BEGIN DATA IN THIS EXERCISE
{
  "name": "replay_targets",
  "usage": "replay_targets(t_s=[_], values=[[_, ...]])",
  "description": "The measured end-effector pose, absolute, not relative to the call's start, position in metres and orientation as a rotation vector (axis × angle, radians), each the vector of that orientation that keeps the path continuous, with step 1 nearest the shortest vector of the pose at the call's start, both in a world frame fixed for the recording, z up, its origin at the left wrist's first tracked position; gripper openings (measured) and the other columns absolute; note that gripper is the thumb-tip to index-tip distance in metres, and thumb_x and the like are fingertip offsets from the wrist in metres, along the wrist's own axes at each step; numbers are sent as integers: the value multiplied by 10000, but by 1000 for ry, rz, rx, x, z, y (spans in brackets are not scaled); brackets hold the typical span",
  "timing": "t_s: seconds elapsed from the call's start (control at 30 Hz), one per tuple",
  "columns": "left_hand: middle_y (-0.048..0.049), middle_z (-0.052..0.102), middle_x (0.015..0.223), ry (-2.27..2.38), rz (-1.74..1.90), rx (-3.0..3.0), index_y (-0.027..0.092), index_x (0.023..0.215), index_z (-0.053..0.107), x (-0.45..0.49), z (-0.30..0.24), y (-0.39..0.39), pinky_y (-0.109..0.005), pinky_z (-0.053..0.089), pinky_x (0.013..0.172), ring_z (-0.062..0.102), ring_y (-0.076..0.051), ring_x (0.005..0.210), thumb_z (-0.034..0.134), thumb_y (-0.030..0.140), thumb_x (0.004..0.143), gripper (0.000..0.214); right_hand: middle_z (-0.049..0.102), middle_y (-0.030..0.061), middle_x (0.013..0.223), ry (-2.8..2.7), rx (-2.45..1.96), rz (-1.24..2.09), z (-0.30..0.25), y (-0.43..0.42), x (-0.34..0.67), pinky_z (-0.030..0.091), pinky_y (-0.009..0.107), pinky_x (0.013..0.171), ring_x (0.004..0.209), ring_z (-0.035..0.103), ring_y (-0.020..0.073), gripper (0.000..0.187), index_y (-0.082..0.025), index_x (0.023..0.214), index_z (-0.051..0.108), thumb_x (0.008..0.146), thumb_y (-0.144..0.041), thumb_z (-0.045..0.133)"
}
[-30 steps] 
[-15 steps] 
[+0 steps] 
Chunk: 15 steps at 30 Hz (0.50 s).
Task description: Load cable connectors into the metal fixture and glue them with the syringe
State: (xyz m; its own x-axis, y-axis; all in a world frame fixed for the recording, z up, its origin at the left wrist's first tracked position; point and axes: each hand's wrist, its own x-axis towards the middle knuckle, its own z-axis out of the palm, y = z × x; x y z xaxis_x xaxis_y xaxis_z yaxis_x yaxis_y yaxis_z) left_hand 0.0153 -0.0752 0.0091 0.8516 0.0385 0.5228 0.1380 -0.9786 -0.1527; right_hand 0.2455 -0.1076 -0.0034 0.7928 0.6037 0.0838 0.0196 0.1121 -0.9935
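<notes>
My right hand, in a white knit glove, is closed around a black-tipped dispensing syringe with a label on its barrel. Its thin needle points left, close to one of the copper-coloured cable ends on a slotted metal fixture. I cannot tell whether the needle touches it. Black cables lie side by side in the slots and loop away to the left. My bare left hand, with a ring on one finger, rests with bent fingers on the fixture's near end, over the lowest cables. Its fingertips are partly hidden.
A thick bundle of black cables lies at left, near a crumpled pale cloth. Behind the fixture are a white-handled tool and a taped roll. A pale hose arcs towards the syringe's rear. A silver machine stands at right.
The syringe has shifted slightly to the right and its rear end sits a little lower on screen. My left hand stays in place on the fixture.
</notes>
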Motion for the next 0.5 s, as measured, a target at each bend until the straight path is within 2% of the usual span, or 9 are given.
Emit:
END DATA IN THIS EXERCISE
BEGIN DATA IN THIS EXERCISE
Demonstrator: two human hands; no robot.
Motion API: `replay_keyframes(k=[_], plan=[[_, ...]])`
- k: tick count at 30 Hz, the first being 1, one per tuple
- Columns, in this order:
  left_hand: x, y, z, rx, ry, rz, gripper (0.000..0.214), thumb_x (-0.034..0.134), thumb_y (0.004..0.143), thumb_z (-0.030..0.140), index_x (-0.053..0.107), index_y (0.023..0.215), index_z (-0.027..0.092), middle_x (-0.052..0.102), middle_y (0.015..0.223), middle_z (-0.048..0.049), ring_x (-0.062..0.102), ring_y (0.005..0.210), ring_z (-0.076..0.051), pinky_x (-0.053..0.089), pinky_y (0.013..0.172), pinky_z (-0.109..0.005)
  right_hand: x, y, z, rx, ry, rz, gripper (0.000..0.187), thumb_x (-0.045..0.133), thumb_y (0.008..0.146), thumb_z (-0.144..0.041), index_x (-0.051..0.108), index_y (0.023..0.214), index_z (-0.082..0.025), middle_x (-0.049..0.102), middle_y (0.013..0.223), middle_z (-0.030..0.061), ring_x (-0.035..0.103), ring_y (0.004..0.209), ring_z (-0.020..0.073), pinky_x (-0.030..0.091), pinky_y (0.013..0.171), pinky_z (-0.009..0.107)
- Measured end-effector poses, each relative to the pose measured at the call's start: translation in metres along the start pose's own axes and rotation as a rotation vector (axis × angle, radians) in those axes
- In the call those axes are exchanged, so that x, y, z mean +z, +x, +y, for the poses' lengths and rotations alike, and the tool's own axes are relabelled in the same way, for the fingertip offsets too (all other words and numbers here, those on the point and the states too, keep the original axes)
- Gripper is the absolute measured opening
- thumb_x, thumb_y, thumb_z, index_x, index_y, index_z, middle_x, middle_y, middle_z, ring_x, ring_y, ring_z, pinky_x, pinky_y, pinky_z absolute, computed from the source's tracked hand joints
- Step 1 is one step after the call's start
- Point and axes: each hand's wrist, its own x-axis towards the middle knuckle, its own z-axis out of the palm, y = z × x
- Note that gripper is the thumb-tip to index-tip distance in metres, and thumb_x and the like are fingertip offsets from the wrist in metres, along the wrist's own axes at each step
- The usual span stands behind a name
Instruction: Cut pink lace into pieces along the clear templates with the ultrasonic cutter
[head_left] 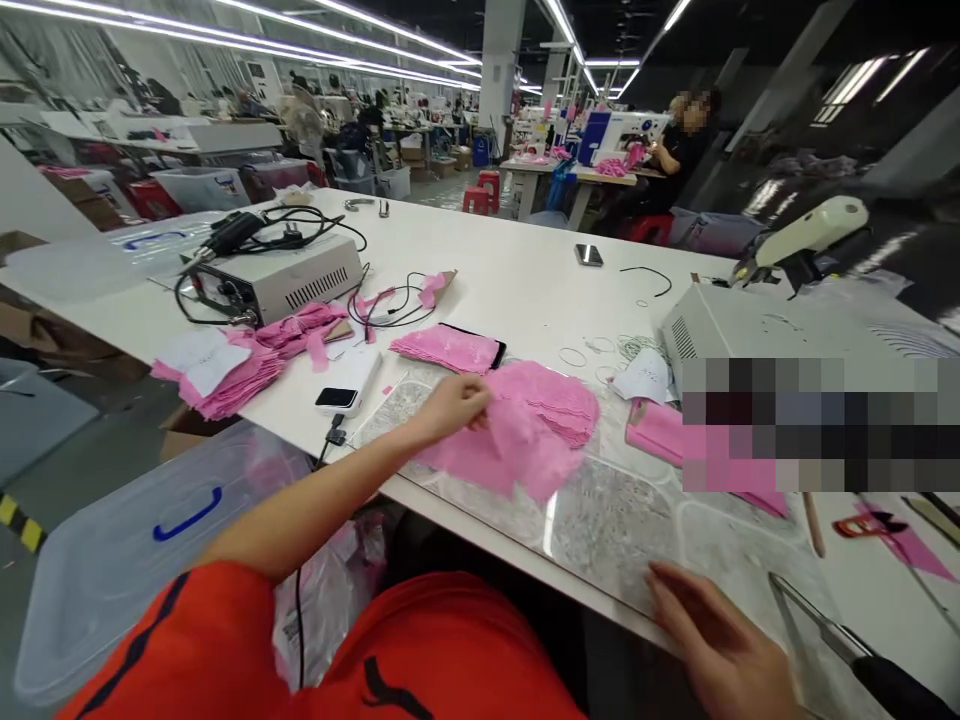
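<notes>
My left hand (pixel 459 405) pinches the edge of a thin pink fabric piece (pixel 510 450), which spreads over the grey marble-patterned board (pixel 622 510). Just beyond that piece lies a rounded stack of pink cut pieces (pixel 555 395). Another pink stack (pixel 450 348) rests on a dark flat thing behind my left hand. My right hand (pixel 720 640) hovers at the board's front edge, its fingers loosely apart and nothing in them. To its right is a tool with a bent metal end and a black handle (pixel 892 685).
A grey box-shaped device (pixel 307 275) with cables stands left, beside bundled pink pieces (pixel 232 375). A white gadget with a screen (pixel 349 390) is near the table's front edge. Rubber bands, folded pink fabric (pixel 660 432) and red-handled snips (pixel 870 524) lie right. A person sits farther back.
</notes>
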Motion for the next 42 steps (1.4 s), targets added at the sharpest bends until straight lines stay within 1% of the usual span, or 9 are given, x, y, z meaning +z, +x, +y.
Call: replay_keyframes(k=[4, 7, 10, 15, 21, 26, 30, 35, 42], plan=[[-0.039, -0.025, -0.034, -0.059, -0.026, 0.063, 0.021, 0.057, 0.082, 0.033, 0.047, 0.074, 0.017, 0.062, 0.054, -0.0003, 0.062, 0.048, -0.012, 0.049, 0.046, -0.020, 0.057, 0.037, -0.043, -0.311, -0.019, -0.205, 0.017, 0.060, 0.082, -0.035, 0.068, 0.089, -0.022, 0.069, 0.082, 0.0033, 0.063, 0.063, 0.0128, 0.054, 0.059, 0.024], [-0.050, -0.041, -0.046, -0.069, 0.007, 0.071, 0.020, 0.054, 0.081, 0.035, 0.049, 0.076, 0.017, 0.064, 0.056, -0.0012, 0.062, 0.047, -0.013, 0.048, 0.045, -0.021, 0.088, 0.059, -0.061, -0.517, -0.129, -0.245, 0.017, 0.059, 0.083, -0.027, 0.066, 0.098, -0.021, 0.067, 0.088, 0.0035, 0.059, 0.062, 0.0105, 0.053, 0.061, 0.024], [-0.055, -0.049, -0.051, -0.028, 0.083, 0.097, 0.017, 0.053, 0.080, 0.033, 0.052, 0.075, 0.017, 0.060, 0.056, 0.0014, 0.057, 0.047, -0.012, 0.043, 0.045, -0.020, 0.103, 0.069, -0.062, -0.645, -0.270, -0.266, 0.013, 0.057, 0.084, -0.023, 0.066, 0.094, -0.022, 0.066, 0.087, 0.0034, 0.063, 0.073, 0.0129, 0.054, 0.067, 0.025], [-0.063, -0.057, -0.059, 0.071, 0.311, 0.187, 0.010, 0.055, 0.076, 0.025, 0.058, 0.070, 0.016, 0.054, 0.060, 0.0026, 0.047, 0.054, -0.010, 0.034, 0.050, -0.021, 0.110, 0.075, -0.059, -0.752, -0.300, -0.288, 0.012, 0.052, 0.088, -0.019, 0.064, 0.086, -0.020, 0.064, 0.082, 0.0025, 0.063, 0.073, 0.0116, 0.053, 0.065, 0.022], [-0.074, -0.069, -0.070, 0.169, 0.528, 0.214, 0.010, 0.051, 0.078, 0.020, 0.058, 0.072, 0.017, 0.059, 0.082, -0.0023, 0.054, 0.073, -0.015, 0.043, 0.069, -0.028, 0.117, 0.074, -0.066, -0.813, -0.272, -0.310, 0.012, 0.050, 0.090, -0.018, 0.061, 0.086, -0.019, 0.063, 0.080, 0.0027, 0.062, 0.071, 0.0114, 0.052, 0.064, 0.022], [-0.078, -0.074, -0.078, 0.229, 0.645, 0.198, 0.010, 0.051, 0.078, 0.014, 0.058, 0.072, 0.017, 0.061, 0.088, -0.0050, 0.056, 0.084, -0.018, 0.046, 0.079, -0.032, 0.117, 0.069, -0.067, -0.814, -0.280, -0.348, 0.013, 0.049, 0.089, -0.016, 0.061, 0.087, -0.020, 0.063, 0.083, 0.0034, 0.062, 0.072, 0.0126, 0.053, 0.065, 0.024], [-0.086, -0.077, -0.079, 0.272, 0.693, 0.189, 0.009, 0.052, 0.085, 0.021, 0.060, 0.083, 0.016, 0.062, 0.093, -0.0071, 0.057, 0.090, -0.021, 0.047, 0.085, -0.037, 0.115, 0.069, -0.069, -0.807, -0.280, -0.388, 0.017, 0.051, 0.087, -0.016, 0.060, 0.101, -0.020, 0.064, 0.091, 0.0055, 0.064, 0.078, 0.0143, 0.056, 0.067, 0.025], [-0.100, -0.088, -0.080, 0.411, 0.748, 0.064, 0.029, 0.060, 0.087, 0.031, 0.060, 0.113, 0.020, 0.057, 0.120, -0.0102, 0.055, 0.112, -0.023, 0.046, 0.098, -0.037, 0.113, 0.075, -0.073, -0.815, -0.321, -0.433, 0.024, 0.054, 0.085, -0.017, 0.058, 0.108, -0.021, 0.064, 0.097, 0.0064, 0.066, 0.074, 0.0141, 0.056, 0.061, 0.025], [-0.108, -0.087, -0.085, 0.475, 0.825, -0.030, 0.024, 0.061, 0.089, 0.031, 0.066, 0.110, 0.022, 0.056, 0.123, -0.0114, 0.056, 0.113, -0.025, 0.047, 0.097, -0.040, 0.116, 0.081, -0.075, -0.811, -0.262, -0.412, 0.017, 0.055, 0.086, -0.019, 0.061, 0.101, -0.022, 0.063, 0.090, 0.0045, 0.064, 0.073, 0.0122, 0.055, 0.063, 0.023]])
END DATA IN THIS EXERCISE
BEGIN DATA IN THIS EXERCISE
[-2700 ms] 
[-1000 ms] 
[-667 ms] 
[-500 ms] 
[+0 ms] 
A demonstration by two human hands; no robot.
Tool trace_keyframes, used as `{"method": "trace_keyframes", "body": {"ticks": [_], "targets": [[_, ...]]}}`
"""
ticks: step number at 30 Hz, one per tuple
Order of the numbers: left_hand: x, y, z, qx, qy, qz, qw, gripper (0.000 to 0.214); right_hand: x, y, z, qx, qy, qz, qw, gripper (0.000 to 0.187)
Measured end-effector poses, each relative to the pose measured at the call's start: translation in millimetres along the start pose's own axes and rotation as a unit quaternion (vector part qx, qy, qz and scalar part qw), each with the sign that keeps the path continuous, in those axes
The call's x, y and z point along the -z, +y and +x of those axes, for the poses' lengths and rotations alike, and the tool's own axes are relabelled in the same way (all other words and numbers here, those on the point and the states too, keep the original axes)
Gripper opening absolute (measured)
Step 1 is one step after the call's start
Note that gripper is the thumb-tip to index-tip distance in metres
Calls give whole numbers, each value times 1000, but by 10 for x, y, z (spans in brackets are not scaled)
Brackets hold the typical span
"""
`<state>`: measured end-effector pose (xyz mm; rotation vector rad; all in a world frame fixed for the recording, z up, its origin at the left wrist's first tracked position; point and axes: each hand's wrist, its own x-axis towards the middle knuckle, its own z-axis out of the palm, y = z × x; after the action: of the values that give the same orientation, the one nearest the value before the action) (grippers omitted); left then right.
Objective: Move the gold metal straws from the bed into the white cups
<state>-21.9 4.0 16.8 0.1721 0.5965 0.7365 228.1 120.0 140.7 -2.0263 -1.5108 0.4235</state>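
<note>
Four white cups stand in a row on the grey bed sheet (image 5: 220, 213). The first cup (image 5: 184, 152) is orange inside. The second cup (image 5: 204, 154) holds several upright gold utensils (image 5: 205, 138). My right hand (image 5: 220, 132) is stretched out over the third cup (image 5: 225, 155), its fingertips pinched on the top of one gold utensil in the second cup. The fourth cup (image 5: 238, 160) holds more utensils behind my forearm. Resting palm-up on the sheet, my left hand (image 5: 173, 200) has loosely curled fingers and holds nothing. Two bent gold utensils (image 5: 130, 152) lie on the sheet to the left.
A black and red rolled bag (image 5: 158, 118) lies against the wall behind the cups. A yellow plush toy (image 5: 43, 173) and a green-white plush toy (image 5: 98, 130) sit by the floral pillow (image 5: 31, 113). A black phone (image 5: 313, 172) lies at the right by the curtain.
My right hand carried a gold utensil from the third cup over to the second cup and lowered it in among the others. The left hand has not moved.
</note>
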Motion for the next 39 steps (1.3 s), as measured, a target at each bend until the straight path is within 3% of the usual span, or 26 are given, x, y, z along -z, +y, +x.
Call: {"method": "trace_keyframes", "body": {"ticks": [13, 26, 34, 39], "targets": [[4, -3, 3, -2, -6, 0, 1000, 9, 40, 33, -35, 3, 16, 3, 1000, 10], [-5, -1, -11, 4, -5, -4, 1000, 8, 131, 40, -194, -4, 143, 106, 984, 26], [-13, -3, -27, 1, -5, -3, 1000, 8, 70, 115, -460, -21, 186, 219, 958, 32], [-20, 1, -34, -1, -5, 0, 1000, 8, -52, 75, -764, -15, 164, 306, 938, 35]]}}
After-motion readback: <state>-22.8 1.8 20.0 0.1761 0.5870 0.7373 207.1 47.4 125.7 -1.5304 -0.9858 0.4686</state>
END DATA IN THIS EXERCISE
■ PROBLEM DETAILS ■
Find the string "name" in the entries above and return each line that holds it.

■ OUTPUT ■
  "name": "replay_targets",
- The usual span stands behind a name

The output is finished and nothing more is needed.